• WHAT YOU HAVE TO DO:
Everything in the data below is to be reproduced without any deviation.

---

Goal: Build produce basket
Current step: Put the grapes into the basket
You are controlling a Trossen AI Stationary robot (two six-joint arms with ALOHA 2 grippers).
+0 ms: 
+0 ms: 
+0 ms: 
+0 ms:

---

• RESPONSE:
Goal: Build produce basket
Current step: Put the grapes into the basket
You are controlling a Trossen AI Stationary robot (two six-joint arms with ALOHA 2 grippers).
+0 ms: 
+0 ms: 
+0 ms: 
+0 ms:

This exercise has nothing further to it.